AI and Intellectual Property
AI and its impact on the creative industries was a hot topic across panels, spoken about both optimistically and with caution. In their fringe panel, UK Music shared how AI tools are emerging which help artists and the industry track popularity, innovate in production and even recreate past works. Despite the opportunities of AI, there was collective concern about intellectual property and AI: how do we make sure creatives give permission, get recognised and get renumeration for their work? This is an area earmarked for future research and policy debate.
Finance and investment
It is well known that access to finance is consistently harder for smaller creative businesses, grant-reliant organisations and early career creatives (our report with Creative UK goes into more depth on this). Tax reliefs across the sector were recognised as helpful, but there was a growing call for innovation in funding models, particularly around recognising IP as an asset to unlock loans and investment into creative industries.

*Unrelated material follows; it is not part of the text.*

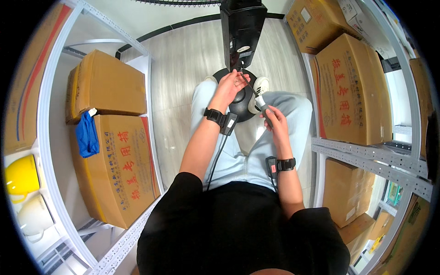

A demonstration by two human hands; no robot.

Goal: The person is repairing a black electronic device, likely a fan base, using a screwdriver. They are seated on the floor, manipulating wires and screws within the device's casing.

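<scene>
My right hand [277,123] is closed round the grey and white handle of a screwdriver [265,109]. The shaft slants up and left to the lower end of a black column [243,39], which looks like the body of a standing fan. At that lower end is my left hand [231,85], its fingers bent close to the screwdriver's tip. What those fingers pinch is too small to make out. Below the column, between my feet, stands a round black base [237,114], partly hidden by my left hand and leg.
A curved wire guard [183,2] shows at the top edge. Metal shelves [149,91] with cardboard boxes [119,160] flank me on the left, and more boxes [348,91] are on the right. A blue cloth [87,135] hangs by the left boxes. Cables run from my wrist devices.
</scene>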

Place-based creative growth
Examples of place-based case studies were used often during panels, showing where creativity has transformed local areas through the repurposing of disused buildings, the building of community-focused initiatives or the development of multipurpose cultural spaces. A common thread was the importance of political buy-in at all levels, from MPs to mayors, alongside community buy-in. Without both, projects risk being short-lived.
What next? Key takeaways for the creative industries
Across the speeches and panels, there were cross-cutting threads highlighting ongoing policy implications for the UK’s creative sectors.
- Cross-departmental working across central government is critical, especially when there are common objectives. In the light of new Government announcements and the Creative Industries Sector Plan, DCMS must advocate within government and collaborate further with departments like DSIT, DfE, Treasury, DBT, DESNZ and the Home Office to embed support for the creative industries.
- Increasing creative education opportunities and skills training is crucial for growth. For children and young people, access to creative activities should be a core part of their lives both in and outside of school. For adults, access to creative skills provisions must be improved to improve career pathways.
- Devolution must be about all places. The Secretary of State’s announcements signal a shift to place-based support which includes rural, coastal and smaller towns, which will need local government buy-in.
- AI regulation is increasingly key. The creative industries want clarity on how AI will be governed, particularly around creative protection and reimbursement.
- The UK’s creative soft power remains a real strength and requires more support for cultural diplomacy and export strategies.
- While there were numerous fringe programmes on net zero policy and climate change, environmental sustainability wasn’t a major feature of discussions around the creative industries this year – something to watch given the sector’s increasing call for green initiatives.
Wrap up on Labour Party Conference 2025
The Labour Party conference this year made it clear that the party is positioning creativity as central to the socioeconomic renewal of the UK, with a focus now on how sector-focused policy will be delivered by Government at the local level. With the implementation of the new Creative Industries Sector Plan and Industrial Strategy, we hope to see more opportunities emerge to support our cultural and creative industries.